*** Opening of DATA PROVIDED ***

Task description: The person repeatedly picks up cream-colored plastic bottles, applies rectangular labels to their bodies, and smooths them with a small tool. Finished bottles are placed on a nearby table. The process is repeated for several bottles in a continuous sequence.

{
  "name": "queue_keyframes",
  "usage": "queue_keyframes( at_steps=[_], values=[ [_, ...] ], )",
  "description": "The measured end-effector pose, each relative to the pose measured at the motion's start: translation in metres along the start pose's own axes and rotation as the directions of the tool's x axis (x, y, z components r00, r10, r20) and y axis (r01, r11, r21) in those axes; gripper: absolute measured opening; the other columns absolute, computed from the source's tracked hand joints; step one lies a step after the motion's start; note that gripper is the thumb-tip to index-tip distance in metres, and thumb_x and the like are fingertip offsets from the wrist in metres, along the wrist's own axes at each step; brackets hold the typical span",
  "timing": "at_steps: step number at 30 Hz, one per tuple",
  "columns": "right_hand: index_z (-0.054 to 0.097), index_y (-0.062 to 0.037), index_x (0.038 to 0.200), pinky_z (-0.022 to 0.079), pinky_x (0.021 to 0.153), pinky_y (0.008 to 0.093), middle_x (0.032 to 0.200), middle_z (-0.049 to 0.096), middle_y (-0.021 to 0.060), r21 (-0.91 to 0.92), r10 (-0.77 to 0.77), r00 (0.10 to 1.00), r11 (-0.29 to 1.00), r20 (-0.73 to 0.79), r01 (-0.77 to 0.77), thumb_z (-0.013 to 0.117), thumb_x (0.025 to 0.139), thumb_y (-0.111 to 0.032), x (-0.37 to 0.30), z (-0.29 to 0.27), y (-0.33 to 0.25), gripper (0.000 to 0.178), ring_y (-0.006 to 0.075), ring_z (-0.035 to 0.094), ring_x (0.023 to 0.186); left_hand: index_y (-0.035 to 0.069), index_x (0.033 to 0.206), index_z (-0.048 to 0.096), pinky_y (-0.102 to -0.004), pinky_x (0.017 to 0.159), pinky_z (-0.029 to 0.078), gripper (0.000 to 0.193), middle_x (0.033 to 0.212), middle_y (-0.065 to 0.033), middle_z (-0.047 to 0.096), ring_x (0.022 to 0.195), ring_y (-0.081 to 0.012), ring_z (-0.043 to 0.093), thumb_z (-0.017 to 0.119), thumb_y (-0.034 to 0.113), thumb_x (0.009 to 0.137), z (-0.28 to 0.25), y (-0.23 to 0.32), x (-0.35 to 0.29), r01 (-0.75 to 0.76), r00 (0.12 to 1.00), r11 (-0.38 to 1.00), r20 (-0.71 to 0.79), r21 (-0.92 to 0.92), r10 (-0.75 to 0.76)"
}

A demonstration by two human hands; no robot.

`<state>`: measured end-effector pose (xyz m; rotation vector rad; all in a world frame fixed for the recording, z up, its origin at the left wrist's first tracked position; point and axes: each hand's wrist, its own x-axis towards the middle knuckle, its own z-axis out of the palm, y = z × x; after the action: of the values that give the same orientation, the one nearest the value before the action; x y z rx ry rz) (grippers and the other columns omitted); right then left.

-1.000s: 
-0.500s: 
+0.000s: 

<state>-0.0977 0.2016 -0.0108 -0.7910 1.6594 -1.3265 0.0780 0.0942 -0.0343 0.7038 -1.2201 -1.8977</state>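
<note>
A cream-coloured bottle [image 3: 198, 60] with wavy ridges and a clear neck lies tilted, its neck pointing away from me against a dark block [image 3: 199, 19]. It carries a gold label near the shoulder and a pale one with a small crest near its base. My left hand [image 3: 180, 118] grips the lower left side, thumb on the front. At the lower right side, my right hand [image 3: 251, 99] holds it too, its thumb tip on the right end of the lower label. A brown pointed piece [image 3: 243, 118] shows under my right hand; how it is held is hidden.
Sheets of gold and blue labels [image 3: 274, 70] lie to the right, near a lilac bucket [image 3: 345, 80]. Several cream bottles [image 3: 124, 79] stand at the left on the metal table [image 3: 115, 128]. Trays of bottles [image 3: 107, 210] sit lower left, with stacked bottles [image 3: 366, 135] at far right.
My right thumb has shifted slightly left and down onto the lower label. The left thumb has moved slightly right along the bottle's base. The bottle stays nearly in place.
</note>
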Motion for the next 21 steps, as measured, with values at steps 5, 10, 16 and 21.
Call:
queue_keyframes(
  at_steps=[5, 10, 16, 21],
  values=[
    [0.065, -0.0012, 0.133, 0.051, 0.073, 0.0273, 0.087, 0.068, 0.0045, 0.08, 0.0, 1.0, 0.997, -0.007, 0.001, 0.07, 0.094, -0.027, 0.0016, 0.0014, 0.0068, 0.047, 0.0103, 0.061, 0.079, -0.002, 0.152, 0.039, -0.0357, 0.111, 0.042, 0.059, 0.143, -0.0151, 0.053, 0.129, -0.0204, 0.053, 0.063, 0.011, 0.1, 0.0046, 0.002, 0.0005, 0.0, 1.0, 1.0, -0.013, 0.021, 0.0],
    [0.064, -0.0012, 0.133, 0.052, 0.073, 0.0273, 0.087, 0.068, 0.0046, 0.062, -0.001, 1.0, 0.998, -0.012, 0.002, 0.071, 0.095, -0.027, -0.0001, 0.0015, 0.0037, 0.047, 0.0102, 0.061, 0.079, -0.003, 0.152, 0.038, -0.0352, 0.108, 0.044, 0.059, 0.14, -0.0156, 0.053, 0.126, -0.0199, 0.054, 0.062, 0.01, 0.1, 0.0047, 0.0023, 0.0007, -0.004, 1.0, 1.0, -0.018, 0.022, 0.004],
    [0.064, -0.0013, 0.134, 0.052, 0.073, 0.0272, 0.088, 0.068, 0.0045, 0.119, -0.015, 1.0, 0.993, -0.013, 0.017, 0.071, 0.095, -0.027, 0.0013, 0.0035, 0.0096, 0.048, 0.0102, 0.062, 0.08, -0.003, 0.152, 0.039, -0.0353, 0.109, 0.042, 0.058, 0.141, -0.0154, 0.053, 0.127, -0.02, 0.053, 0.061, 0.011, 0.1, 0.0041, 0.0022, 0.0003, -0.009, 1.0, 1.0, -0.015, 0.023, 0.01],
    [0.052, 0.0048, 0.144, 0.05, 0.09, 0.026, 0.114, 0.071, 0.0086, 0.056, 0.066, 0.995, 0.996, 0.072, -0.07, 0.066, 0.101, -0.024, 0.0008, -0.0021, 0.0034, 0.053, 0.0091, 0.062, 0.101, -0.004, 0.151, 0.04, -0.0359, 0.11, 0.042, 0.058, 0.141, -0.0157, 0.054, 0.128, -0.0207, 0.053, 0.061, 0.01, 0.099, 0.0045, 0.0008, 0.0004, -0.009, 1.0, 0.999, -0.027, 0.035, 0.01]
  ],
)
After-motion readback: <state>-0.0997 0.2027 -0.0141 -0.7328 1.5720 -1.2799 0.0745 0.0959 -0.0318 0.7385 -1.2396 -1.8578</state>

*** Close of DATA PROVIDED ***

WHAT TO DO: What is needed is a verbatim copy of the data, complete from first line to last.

THE ANSWER:
Task description: The person repeatedly picks up cream-colored plastic bottles, applies rectangular labels to their bodies, and smooths them with a small tool. Finished bottles are placed on a nearby table. The process is repeated for several bottles in a continuous sequence.

{
  "name": "queue_keyframes",
  "usage": "queue_keyframes( at_steps=[_], values=[ [_, ...] ], )",
  "description": "The measured end-effector pose, each relative to the pose measured at the motion's start: translation in metres along the start pose's own axes and rotation as the directions of the tool's x axis (x, y, z components r00, r10, r20) and y axis (r01, r11, r21) in those axes; gripper: absolute measured opening; the other columns absolute, computed from the source's tracked hand joints; step one lies a step after the motion's start; note that gripper is the thumb-tip to index-tip distance in metres, and thumb_x and the like are fingertip offsets from the wrist in metres, along the wrist's own axes at each step; brackets hold the typical span",
  "timing": "at_steps: step number at 30 Hz, one per tuple",
  "columns": "right_hand: index_z (-0.054 to 0.097), index_y (-0.062 to 0.037), index_x (0.038 to 0.200), pinky_z (-0.022 to 0.079), pinky_x (0.021 to 0.153), pinky_y (0.008 to 0.093), middle_x (0.032 to 0.200), middle_z (-0.049 to 0.096), middle_y (-0.021 to 0.060), r21 (-0.91 to 0.92), r10 (-0.77 to 0.77), r00 (0.10 to 1.00), r11 (-0.29 to 1.00), r20 (-0.73 to 0.79), r01 (-0.77 to 0.77), thumb_z (-0.013 to 0.117), thumb_x (0.025 to 0.139), thumb_y (-0.111 to 0.032), x (-0.37 to 0.30), z (-0.29 to 0.27), y (-0.33 to 0.25), gripper (0.000 to 0.178), ring_y (-0.006 to 0.075), ring_z (-0.035 to 0.094), ring_x (0.023 to 0.186); left_hand: index_y (-0.035 to 0.069), index_x (0.033 to 0.206), index_z (-0.048 to 0.096), pinky_y (-0.102 to -0.004), pinky_x (0.017 to 0.159), pinky_z (-0.029 to 0.078), gripper (0.000 to 0.193), middle_x (0.033 to 0.212), middle_y (-0.065 to 0.033), middle_z (-0.047 to 0.096), ring_x (0.022 to 0.195), ring_y (-0.081 to 0.012), ring_z (-0.043 to 0.093), thumb_z (-0.017 to 0.119), thumb_y (-0.034 to 0.113), thumb_x (0.009 to 0.137), z (-0.28 to 0.25), y (-0.23 to 0.32), x (-0.35 to 0.29), r01 (-0.75 to 0.76), r00 (0.12 to 1.00), r11 (-0.38 to 1.00), r20 (-0.71 to 0.79), r21 (-0.92 to 0.92), r10 (-0.75 to 0.76)"
}

A demonstration by two human hands; no robot.

`<state>`: measured end-effector pose (xyz m; rotation vector rad; all in a world frame fixed for the recording, z up, its origin at the left wrist's first tracked position; point and axes: each hand's wrist, its own x-axis towards the middle knuckle, its own z-axis out of the palm, y = z × x; after the action: of the values that give the same orientation, the one nearest the value before the action; x y z rx ry rz) (grippers and the other columns omitted); right then left.

-1.000s: 
-0.500s: 
+0.000s: 

<state>-0.0977 0.2016 -0.0108 -0.7910 1.6594 -1.3265 0.0780 0.0942 -0.0343 0.7038 -1.2201 -1.8977</state>
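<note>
A cream-coloured bottle [image 3: 198, 60] with wavy ridges and a clear neck lies tilted, its neck pointing away from me against a dark block [image 3: 199, 19]. It carries a gold label near the shoulder and a pale one with a small crest near its base. My left hand [image 3: 180, 118] grips the lower left side, thumb on the front. At the lower right side, my right hand [image 3: 251, 99] holds it too, its thumb tip on the right end of the lower label. A brown pointed piece [image 3: 243, 118] shows under my right hand; how it is held is hidden.
Sheets of gold and blue labels [image 3: 274, 70] lie to the right, near a lilac bucket [image 3: 345, 80]. Several cream bottles [image 3: 124, 79] stand at the left on the metal table [image 3: 115, 128]. Trays of bottles [image 3: 107, 210] sit lower left, with stacked bottles [image 3: 366, 135] at far right.
My right thumb has shifted slightly left and down onto the lower label. The left thumb has moved slightly right along the bottle's base. The bottle stays nearly in place.
</note>
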Motion for the next 21 steps, as measured, with values at steps 5, 10, 16 and 21.
Call:
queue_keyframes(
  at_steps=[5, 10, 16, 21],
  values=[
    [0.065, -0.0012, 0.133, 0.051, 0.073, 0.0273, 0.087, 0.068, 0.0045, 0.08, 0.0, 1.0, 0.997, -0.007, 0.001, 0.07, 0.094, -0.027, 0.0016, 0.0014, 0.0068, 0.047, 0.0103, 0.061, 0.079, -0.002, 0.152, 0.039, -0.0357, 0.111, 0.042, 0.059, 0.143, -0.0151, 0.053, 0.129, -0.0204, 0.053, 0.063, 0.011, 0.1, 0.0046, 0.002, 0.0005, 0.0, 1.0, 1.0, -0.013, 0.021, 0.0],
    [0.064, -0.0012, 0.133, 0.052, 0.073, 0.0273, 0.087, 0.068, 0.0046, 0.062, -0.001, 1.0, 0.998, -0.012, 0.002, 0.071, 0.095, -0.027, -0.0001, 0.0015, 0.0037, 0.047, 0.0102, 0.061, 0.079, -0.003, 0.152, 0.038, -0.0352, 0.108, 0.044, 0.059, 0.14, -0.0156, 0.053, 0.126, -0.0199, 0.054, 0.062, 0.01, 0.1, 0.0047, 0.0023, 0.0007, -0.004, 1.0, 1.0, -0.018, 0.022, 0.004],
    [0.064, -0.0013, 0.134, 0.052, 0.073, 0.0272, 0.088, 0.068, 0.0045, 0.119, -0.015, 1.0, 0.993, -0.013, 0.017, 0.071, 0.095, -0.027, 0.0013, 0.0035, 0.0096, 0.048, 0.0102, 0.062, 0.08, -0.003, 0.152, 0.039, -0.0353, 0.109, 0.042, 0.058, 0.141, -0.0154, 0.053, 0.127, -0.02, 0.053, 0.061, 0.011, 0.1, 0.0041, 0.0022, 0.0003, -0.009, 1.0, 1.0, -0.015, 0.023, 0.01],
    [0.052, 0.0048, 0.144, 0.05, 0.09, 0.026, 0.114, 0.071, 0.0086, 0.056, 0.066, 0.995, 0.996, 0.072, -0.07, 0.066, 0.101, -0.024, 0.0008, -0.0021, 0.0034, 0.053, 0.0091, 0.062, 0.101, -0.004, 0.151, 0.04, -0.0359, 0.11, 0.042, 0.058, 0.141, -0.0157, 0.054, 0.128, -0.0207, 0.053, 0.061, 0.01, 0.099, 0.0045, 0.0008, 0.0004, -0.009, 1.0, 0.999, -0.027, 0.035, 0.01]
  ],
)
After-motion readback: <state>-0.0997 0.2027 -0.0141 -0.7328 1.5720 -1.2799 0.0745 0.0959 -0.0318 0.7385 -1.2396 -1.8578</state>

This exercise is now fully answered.